For the material below, set down exactly the lines between the one containing "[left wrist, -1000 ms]" and the last line, both included, leaving every picture out.

* [Data provided]:
● ● ● ● ● ● ●

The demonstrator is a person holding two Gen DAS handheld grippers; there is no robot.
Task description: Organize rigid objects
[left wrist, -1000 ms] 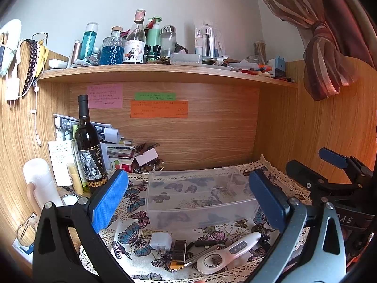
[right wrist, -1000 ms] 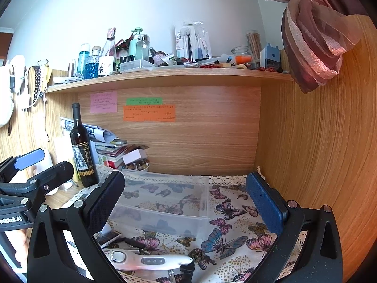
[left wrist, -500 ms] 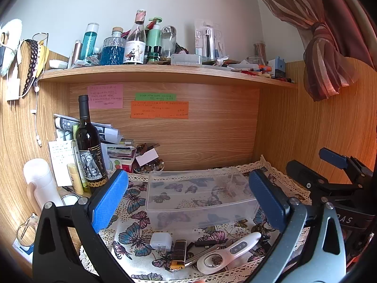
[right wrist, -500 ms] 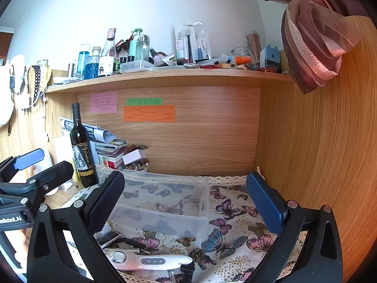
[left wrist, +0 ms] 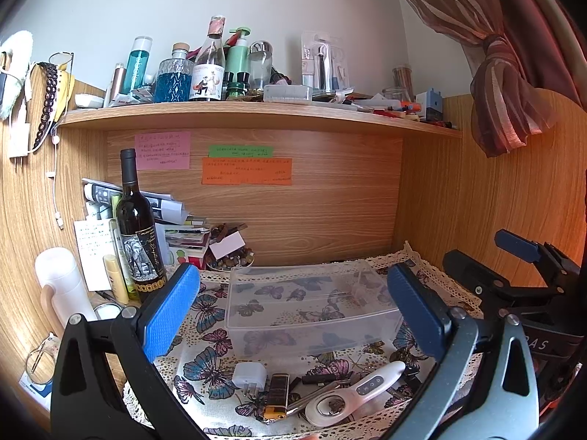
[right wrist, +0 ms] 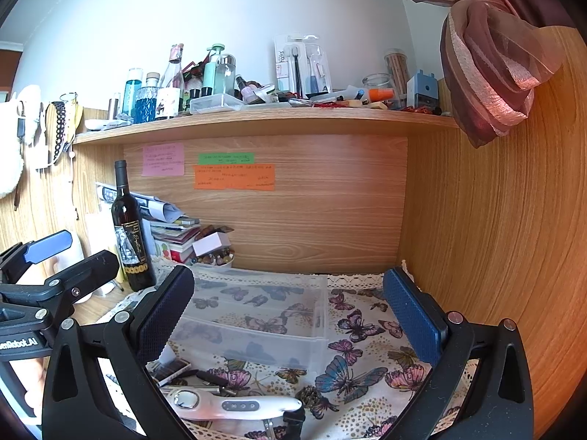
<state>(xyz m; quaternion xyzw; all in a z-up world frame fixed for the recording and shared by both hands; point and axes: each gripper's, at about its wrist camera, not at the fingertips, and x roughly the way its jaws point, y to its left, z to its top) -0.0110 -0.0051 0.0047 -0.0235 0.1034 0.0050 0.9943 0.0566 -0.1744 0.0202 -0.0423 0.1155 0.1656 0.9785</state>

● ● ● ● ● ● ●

* [Exercise output]:
[left wrist, -1000 ms] 
[right wrist, -1000 ms] 
[left wrist, -500 ms] 
[right wrist, -500 ms] 
[left wrist, +0 ms] 
[right wrist, +0 ms] 
<state>(xyz m; quaternion xyzw; all in a z-up world frame fixed for the recording and shared by both hands; point and axes: each gripper's, at about its wrist camera, not at the fingertips, and x roughly the way its jaws point, y to its left, z to its top) -0.0110 -0.0051 0.0047 -0.0235 0.1034 0.0050 0.9943 0.0566 -0.1744 0.0202 -0.0423 0.1155 0.1656 0.9785</state>

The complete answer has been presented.